TASK REQUIREMENTS
Beneath this instruction is a block of data; output from it exactly the lines that run from the one containing "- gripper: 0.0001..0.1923" through the one containing "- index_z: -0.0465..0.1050", inclusive.

INPUT DATA
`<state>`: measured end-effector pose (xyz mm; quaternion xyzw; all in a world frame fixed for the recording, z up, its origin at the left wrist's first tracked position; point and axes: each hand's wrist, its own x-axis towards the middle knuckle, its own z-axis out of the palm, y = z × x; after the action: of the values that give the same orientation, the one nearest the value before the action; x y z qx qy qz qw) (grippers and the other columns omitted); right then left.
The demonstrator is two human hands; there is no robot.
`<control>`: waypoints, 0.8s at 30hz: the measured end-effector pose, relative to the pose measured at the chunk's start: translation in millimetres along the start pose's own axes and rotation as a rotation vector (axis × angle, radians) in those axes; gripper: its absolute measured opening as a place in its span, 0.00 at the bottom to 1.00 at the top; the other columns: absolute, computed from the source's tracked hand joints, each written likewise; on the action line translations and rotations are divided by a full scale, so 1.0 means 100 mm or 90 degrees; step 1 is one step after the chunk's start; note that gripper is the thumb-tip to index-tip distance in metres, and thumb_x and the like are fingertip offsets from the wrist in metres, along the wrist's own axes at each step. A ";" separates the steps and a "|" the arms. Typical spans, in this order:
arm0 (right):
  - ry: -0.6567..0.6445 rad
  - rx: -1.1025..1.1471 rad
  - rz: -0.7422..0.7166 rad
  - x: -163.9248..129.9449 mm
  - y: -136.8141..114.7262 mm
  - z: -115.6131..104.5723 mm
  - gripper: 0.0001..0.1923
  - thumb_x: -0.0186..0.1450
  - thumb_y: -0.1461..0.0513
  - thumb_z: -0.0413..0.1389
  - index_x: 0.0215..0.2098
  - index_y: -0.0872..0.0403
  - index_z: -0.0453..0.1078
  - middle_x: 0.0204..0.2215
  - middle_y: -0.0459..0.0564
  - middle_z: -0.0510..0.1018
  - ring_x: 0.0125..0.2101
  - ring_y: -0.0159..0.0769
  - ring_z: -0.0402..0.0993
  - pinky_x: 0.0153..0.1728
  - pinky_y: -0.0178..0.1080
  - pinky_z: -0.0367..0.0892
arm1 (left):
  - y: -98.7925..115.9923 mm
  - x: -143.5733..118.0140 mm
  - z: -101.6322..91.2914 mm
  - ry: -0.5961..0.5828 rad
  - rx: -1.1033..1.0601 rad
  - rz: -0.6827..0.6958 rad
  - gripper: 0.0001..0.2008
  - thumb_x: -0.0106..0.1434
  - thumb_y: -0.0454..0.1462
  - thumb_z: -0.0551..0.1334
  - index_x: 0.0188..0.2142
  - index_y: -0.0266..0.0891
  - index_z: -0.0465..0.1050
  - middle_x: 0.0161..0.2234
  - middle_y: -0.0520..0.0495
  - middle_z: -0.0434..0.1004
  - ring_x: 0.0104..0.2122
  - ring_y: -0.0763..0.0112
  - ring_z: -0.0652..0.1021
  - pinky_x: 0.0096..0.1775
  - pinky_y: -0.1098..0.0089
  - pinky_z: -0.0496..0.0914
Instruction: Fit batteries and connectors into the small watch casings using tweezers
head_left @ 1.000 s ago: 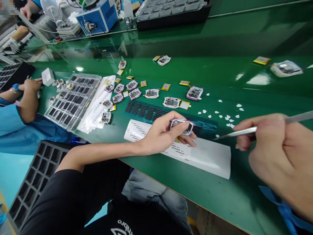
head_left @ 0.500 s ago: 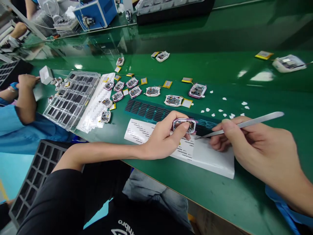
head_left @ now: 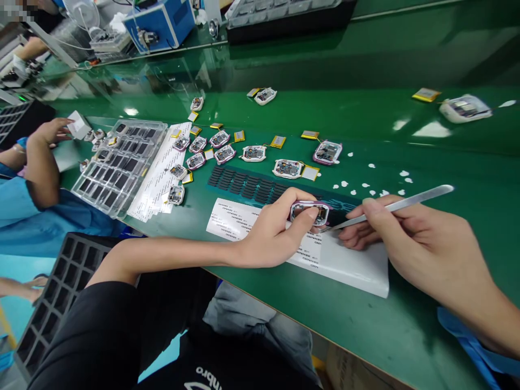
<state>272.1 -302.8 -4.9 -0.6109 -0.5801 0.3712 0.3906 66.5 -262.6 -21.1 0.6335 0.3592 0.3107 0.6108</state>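
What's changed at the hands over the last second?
The right hand swung in from the right, bringing the tweezers tip to the watch casing. The left hand kept pinching that casing over the white label sheet. The other casings behind stayed put.

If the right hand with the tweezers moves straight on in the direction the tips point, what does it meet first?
Probably the small pink-rimmed device pinched in the left hand. The tweezers in the right hand point left at its right edge, almost touching; depth is unclear.
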 end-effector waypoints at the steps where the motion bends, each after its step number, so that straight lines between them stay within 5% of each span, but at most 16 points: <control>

YOUR RESPONSE
  - gripper: 0.0001..0.1923
  - thumb_x: -0.0186..0.1450
  - thumb_y: -0.1461..0.0513
  - thumb_z: -0.0413..0.1389
  - index_x: 0.0215..0.2098
  - index_y: -0.0872..0.0403
  - index_z: -0.0453..0.1078
  - middle_x: 0.0204..0.2215
  - middle_y: -0.0459..0.0564
  - middle_z: -0.0510..0.1018
  - ring_x: 0.0125..0.2101
  - ring_y: -0.0159..0.0769
  - ring_z: -0.0402..0.0993
  - pinky_x: 0.0153..0.1728
  - pinky_y: -0.0178..0.1080
  - pinky_z: -0.0367..0.0892
arm1 (left):
  - y: -98.7925..115.9923 mm
  - x: -143.5733..118.0140 mm
  - z: -101.6322..91.2914 mm
  - ry: -0.5961..0.5828 rad
  - rx: -1.1033..1.0601 rad
  - rz: -0.6827..0.6958 rad
  - gripper: 0.0001..0.2008
  - thumb_x: -0.0106..0.1434
  - thumb_y: -0.0454..0.1462
  - thumb_z: -0.0551..0.1334
  - index_x: 0.0188..0.2142
  - index_y: -0.0266..0.0891
  - index_z: -0.0465..0.1050

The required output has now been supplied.